* [AIM OF THE TASK] Every line holding the string "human" is to be copied from the entries below.

MATERIAL TO PROCESS START

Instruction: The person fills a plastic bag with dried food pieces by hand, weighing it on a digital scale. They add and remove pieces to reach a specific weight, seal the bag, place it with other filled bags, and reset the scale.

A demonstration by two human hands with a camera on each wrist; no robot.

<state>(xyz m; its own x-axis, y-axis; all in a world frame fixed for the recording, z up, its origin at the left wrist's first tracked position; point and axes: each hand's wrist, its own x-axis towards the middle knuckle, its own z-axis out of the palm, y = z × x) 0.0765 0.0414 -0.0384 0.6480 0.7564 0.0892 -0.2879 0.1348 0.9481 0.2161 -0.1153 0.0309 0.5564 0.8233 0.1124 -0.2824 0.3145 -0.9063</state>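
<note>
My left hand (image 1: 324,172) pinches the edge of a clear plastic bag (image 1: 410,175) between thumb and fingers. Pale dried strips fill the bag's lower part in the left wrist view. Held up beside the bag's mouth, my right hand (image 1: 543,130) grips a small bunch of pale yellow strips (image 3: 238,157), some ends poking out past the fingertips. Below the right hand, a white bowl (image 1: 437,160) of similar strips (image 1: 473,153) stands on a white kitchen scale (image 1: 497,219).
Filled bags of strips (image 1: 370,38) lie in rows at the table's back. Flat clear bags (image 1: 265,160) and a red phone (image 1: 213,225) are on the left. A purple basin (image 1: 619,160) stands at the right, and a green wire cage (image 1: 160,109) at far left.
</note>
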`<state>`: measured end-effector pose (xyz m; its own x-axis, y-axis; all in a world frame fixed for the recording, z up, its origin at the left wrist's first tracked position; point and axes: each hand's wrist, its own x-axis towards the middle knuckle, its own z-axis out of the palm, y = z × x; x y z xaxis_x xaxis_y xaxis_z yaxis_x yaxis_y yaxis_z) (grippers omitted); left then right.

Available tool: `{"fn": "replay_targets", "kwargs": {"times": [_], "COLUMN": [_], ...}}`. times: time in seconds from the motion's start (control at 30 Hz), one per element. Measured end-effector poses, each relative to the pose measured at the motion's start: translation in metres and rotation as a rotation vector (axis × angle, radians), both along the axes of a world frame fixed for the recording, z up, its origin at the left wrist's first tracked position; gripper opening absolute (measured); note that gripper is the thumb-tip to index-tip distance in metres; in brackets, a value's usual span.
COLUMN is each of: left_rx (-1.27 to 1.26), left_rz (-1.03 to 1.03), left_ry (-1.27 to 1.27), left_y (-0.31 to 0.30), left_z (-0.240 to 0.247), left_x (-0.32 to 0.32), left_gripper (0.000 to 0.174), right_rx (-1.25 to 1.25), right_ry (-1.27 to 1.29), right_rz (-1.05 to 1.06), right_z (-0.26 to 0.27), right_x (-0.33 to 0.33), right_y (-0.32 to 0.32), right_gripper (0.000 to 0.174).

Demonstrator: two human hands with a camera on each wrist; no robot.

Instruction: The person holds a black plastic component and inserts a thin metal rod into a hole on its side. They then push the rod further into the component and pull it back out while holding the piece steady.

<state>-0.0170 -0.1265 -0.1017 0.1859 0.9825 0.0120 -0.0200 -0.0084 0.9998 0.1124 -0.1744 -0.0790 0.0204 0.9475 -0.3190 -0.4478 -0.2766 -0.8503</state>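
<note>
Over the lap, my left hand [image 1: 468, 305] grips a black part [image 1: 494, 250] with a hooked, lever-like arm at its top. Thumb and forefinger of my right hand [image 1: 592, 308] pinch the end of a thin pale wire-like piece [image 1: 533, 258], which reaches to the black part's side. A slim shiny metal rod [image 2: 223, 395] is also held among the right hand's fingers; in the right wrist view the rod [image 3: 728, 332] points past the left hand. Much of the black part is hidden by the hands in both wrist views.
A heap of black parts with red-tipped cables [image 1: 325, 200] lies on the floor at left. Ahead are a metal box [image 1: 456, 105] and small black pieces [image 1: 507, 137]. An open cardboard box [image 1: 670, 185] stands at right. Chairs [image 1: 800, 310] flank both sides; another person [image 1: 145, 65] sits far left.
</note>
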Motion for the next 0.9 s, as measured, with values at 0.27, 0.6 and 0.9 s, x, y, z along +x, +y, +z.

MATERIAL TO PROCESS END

* [RESPONSE BELOW]
A demonstration by two human hands with a camera on each wrist; no robot.
Demonstrator: two human hands with a camera on each wrist; no robot.

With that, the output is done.